Work required:
Look through the records below for the line with "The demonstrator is" and the line with "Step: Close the", then return those lines and all lines between, exactly.

***

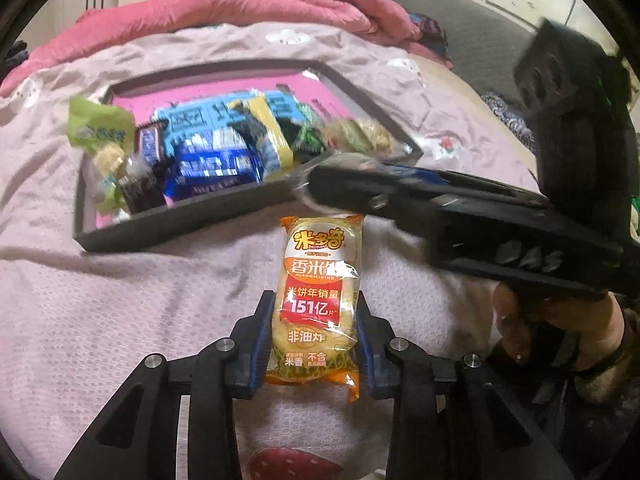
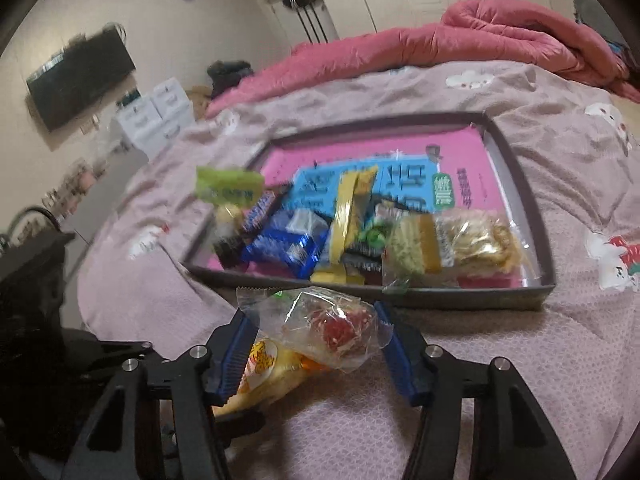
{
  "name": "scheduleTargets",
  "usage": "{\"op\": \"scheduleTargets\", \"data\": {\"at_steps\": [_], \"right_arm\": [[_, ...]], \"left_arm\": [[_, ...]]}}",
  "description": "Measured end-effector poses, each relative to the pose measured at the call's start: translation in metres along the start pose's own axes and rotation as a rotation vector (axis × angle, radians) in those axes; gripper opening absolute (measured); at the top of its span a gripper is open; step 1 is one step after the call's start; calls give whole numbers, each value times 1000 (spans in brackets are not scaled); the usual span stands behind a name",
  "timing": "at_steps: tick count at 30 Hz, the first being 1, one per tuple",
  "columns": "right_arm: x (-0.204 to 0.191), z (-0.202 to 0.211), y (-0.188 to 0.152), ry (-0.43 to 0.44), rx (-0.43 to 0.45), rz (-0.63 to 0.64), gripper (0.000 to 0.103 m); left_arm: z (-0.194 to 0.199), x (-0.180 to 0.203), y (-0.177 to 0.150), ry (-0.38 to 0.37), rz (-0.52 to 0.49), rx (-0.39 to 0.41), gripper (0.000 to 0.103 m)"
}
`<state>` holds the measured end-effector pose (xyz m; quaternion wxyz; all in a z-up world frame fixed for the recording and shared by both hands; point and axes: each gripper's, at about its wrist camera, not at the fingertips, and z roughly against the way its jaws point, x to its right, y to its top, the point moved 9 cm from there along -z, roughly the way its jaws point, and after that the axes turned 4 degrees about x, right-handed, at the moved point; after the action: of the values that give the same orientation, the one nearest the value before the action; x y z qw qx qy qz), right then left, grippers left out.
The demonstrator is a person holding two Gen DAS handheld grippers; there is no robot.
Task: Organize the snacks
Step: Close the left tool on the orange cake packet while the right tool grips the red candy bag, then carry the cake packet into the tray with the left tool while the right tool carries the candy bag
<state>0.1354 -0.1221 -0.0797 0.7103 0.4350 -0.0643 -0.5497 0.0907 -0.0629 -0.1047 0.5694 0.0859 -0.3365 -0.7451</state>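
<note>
My left gripper [image 1: 316, 332] is shut on an orange and yellow rice cracker packet [image 1: 316, 280], which stands upright between the blue pads above the bedspread. The same packet [image 2: 272, 368] shows low in the right wrist view. My right gripper [image 2: 310, 308] is shut on a clear-wrapped snack with a red middle [image 2: 340, 328], the wrapper's ends against both pads. From the left wrist view the right gripper [image 1: 316, 188] reaches in from the right, just over the cracker packet's top. Behind both lies a dark-rimmed tray [image 1: 180, 224] [image 2: 440, 298] with a pink floor, holding several snack packets.
A mauve patterned bedspread [image 2: 540, 360] covers the bed under everything. A rolled pink quilt [image 1: 280, 4] [image 2: 500, 28] lies behind the tray. A person's hand [image 1: 516, 320] holds the right gripper. White drawers [image 2: 156, 116] and a wall screen [image 2: 80, 76] stand at the left.
</note>
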Motion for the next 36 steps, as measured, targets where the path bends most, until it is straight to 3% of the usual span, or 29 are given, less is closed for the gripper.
{"op": "scheduleTargets", "data": {"at_steps": [6,12,21,36], "right_arm": [[4,28,30,1,142,-21,59],[20,38,47,-34,203,-55,59],[37,43,63,-76,256,-79,59],[80,36,68,-188,270,-174,59]], "left_arm": [[18,-7,16,26,11,71,37],[34,-28,41,94,22,162,37],[36,-64,72,179,78,236,37],[7,-77,88,217,89,241,37]]}}
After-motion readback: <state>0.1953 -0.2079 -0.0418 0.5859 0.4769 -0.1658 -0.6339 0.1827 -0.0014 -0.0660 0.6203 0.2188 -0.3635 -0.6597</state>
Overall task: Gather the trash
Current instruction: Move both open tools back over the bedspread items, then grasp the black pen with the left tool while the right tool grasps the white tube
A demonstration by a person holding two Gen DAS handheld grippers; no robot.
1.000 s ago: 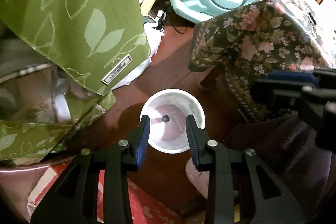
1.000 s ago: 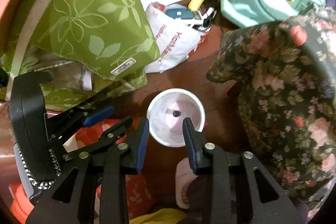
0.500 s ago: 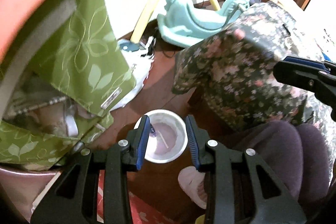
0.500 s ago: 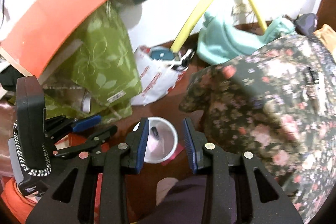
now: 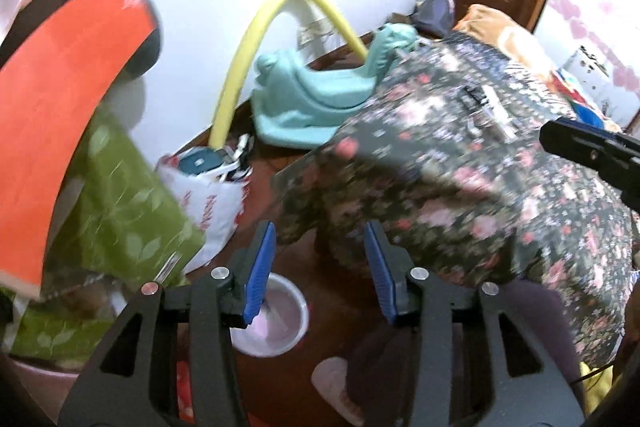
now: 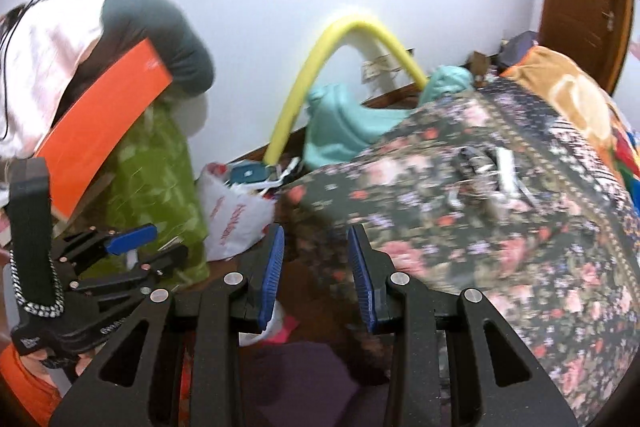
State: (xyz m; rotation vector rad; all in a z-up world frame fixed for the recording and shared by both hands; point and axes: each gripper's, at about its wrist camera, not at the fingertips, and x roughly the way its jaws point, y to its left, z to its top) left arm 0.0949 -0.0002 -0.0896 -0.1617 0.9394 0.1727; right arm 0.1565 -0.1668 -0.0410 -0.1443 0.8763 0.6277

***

Response:
The demonstrator is a person holding two Gen DAS handheld grippers; there is no robot.
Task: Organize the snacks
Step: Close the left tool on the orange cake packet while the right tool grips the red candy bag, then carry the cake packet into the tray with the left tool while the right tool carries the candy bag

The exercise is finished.